The key factor is that you need a level of medical care that can’t safely be provided at home or in an assisted living setting, but you no longer need the full resources of a hospital.

How Long Patients Typically Stay

The national average length of stay in a SNF is 28 days, according to CMS data. Some patients recover faster, particularly those admitted for straightforward post-surgical rehab. Others with more complex needs, such as stroke recovery or multiple medical conditions, may stay longer.

Medicare covers up to 100 days per benefit period in a certified facility. The first 20 days are covered in full with no copay. Days 21 through 100 require a daily copay, which changes annually. After 100 days, Medicare coverage ends entirely, and you’d be responsible for the full cost unless you have supplemental insurance or Medicaid eligibility. Most short-term rehab patients are discharged well before reaching that 100-day limit.

What a SNF Stay Costs

For patients paying out of pocket or those who have exhausted their Medicare benefit, the national average cost for a semi-private room in a skilled nursing facility runs about $308 per day, or roughly $112,000 per year. Private rooms cost more. These figures vary significantly by region, with facilities in major metro areas and northeastern states generally charging higher rates.

If you qualify for Medicare coverage, your out-of-pocket costs for a short-term stay are substantially lower. Many people also carry Medicare Supplement (Medigap) policies that cover the daily copay for days 21 through 100, reducing personal costs even further. Medicaid covers SNF stays for eligible low-income patients, though not all facilities accept Medicaid.

Regulation and Quality Ratings

Skilled nursing facilities are primarily regulated by the Centers for Medicare & Medicaid Services. To accept Medicare or Medicaid patients, a facility must be CMS-certified and pass periodic inspections that evaluate safety, cleanliness, and quality of care.

CMS assigns every certified nursing home an overall Five-Star Quality Rating, with separate scores in three categories: health inspections, staffing levels, and quality measures. You can look up any facility’s rating on Medicare’s Care Compare website. A five-star rating is the highest; one star is the lowest. Checking these ratings before choosing a facility is one of the most practical steps you can take, especially since you often need to make this decision quickly after a hospitalization.

In 2024, CMS finalized new minimum staffing standards requiring facilities to provide at least 3.48 hours of direct nursing care per resident per day.

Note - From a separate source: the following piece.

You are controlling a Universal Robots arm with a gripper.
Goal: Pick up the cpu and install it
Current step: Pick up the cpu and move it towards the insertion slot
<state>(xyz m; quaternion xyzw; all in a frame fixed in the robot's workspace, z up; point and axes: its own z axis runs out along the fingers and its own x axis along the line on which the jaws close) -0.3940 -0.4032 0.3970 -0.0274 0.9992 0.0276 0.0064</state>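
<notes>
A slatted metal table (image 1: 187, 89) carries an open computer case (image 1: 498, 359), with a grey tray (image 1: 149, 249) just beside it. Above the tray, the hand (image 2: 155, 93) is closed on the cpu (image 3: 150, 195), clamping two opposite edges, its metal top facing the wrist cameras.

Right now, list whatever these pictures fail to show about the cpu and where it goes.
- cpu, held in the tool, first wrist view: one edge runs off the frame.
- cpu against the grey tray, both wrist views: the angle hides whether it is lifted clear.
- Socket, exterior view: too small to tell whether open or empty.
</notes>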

Of that total, at least 0.55 hours must come from registered nurses and 2.45 hours from nurse aides. These standards were introduced to address longstanding concerns about understaffing in skilled nursing facilities across the country.

Your Rights as a SNF Resident

Federal law guarantees a set of rights to anyone residing in a skilled nursing facility. These protections exist because patients in SNFs are in a vulnerable position, often physically dependent on staff while recovering from serious health events.

Core rights include informed consent for all medical treatment, the right to participate in your own care planning, privacy for visits, phone calls, and mail, and the right to be free from physical or chemical restraints unless medically necessary. You also have the right to be informed of all charges before they’re incurred, to choose how you spend your time, to have your personal funds safeguarded by the facility, and to select your own roommate when possible. Facilities are required to provide adequate nutrition and to protect residents from abuse and neglect.

If you or a family member is entering a SNF, you should receive written documentation of these rights at admission. Any concerns about violations can be reported to your state’s long-term care ombudsman program, which investigates complaints on behalf of residents.